Notre 3ème vœux ira vers l’équipe UNAPL Auvergne.
Cette équipe composée de gens formidables, de professionnels libéraux qui ont décidé de consacrer un peu de leur temps à la défense et à la promotion de notre profession, cette équipe qui s’étoffe chaque année un peu plus, je voudrais leur rendre hommage ce soir.
Remercier chacun des administrateurs de l’UNAPL Auvergne et leur dire que grâce à leur qualités, à leur engagement, à leur intelligence, nous pourrons mener à son terme le grand projet de l’année 2009 : la création d’une Maison des Professions Libérales en Auvergne.
C’est un très beau projet, dans les tuyaux depuis longtemps et qui doit voir le jour avant la fin de l’année, grâce à une contrainte que nous avons décidé de transformer en opportunité.
La contrainte qu’elle est-elle ?
La Directive Européenne dite « service » doit être intégrée dans le Droit Français avant le 31 décembre 2009. La finalité de cette Directive est de permettre à tout professionnel libéral, en tout lieu dans la Communauté Européenne, de se déplacer et s’installer librement dans n’importe quel pays de la Communauté.
S’installer librement signifie lever tous les obstacles à l’installation dans un pays étranger.
Ex. 1er lieu, lever la barrière des formalités, de la paperasse et des obligations administratives.
Pour cela, tout pays membre de la CE doit pouvoir offrir et proposer des centres, des guichets uniques où le professionnel libéral trouvera en un seul lieu toutes les informations et conseils relatifs à son installation.
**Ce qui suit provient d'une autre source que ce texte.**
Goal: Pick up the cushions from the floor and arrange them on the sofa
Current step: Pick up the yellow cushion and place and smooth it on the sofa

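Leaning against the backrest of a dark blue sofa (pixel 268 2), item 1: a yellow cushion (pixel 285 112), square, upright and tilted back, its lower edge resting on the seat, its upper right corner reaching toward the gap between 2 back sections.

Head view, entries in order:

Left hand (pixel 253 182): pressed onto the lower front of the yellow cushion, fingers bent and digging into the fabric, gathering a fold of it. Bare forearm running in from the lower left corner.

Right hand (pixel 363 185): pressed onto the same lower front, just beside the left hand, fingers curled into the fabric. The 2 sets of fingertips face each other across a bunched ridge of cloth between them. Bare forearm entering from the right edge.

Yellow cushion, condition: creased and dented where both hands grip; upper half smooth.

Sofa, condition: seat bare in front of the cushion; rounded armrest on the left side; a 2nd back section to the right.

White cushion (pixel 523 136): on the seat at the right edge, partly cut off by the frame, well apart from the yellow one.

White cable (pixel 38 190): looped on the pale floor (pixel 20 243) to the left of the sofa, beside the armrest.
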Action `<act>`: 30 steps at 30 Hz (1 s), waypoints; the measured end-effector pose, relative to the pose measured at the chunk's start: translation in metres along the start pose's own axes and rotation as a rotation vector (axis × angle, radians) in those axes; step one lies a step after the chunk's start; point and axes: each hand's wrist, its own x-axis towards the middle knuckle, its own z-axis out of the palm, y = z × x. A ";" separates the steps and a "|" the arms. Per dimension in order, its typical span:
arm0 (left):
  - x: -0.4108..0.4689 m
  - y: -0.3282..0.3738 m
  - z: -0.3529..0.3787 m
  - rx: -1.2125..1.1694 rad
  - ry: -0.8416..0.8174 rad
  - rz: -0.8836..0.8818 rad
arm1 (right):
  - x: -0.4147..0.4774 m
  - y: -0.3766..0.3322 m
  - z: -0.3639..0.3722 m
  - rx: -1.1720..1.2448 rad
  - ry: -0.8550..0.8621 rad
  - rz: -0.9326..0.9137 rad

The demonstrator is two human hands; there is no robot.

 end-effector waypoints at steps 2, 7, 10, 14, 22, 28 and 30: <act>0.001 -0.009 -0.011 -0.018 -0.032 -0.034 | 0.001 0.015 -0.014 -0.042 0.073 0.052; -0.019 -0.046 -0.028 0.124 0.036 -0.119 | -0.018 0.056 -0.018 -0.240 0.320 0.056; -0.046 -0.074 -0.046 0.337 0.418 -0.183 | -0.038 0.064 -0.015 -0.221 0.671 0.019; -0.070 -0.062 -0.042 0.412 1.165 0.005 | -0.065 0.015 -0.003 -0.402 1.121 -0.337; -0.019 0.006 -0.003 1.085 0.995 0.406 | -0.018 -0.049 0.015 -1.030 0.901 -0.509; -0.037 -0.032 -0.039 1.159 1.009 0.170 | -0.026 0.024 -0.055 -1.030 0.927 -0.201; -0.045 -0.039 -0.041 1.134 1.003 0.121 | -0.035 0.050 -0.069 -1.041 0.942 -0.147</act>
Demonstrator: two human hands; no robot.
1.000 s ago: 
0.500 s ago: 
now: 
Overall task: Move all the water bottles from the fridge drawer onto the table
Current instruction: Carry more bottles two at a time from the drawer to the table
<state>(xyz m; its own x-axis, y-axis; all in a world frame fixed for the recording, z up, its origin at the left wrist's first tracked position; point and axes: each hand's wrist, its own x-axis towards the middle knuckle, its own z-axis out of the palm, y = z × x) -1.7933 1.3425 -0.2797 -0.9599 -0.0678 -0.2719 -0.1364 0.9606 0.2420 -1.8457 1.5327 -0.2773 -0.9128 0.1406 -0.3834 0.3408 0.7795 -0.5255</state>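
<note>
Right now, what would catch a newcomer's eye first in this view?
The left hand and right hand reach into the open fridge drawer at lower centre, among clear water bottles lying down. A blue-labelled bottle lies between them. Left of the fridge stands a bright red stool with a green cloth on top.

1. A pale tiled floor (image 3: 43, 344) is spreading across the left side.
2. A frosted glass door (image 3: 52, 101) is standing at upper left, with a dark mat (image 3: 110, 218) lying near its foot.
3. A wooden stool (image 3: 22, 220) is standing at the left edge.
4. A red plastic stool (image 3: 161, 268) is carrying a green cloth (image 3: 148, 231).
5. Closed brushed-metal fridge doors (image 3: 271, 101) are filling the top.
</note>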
Et ce dans toutes les langues de l’Espace Européen.
Nous avons fait de l’ouverture de ces guichets une chance et avons engagé un processus de mise en place de cette Maison Auvergnate des Professions Libérales via l’installation d’un ORIFF.
A contrario, si nous ne bougions pas, les Professionnels Libéraux arrivant sur le sol National seraient orientés vers les seuls Centres de Formalité existants actuellement, c’est-à-dire dans les CCI. Avec toutes les conséquences que l’on peut imaginer en particulier la perte de notre spécificité Professionnel Libéral et assimilation à de simples professions de service.

  • Que le cadre de la discussion du parlement de la loi HPST, les propositions et contributions de l’UNAPL soient prises en compte,
  • Et que cette maison des Professions Libérales d’Auvergne voit le jour avant la fin de l’année.
    Voici le triple vœu que forme l’UNAPL Auvergne. On entend souvent « Il faut avoir des rêves suffisamment grand pour ne pas les perdre de vue ».

C’est parque que les nôtres sont réalistes, accessibles et à portée de main que nous sommes d’autant plus motivés et mobilisés.